The problem with all these theories and conclusions is that they hark back to the scientists' blind belief in the false theory of evolution. That is about the only thing the scientists agree on, yet it causes much confusion and chaos. Data has to be manipulated, skewed and given fancy treatment to make evolution fit the facts.

That is science based on a shifting foundation of sand! Yet that is the necessity by which these scientists are driven. They need a way to date artifacts further than 5,000 to 6,000 years ago so they can prove their false theory "true"!

If no dating system is created, evolution will forever be stuck in the realm of hypothesis. Even with such manipulation, the scientists still can't remove all the discrepancies.
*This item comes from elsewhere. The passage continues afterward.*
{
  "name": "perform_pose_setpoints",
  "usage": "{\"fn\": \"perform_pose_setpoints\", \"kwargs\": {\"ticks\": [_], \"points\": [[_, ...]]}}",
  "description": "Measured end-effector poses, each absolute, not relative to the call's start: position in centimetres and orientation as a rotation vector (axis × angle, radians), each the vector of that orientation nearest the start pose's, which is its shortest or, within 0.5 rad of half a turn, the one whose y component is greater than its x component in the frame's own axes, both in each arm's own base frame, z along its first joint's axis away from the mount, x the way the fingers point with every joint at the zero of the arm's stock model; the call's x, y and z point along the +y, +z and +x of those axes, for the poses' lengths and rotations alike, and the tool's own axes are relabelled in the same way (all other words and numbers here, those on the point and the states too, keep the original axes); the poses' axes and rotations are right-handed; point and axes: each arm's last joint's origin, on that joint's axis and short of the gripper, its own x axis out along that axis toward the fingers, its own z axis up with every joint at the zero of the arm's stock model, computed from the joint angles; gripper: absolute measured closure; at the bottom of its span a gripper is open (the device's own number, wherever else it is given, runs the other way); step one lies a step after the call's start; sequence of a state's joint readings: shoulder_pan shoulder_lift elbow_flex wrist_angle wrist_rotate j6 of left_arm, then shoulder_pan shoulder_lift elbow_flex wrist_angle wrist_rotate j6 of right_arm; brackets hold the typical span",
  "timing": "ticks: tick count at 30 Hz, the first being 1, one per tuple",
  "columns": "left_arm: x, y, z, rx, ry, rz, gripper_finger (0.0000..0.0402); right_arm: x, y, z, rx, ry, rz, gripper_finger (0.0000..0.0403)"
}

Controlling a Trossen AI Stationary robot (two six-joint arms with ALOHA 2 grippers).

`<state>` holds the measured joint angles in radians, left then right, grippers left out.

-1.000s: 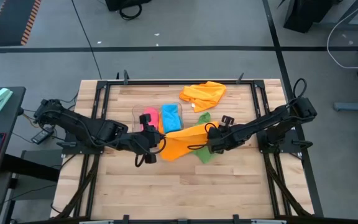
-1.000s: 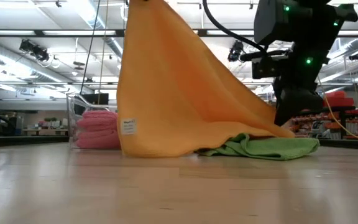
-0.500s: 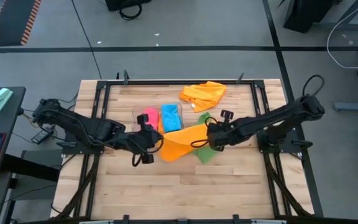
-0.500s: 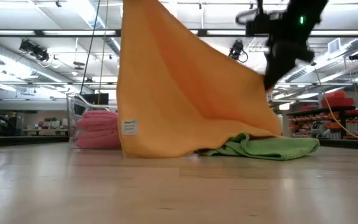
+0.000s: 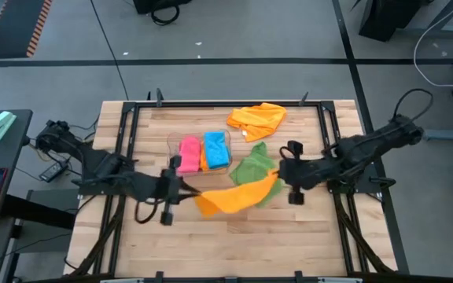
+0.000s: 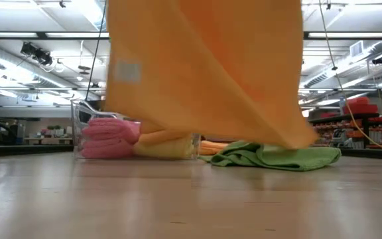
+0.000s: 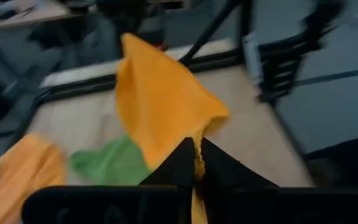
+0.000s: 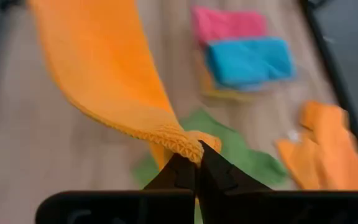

In the end, it is still an unprovable hypothesis!

It is under this pretense that scientists take up the false hypothesis of evolution as their religion, the foundation of their knowledge. That is what the Bible terms "the oppositions of science falsely so called" (1 Timothy 6:20).

The bottom line is that scientists cannot reliably use radiocarbon dating on artifacts beyond the time of Christ. The method they use to attempt to do so is twisted to fit evolutionary theory.